*INSTRUCTIONS FOR THE TASK:* The listing that follows is to be repeated exactly.

┌─ COLLECTED DATA

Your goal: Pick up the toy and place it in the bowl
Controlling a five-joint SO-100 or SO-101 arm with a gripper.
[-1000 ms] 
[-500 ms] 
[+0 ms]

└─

*ANSWER TO THIS EXERCISE:*
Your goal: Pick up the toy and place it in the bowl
Controlling a five-joint SO-100 or SO-101 arm with a gripper.
[-1000 ms] 
[-500 ms] 
[+0 ms]

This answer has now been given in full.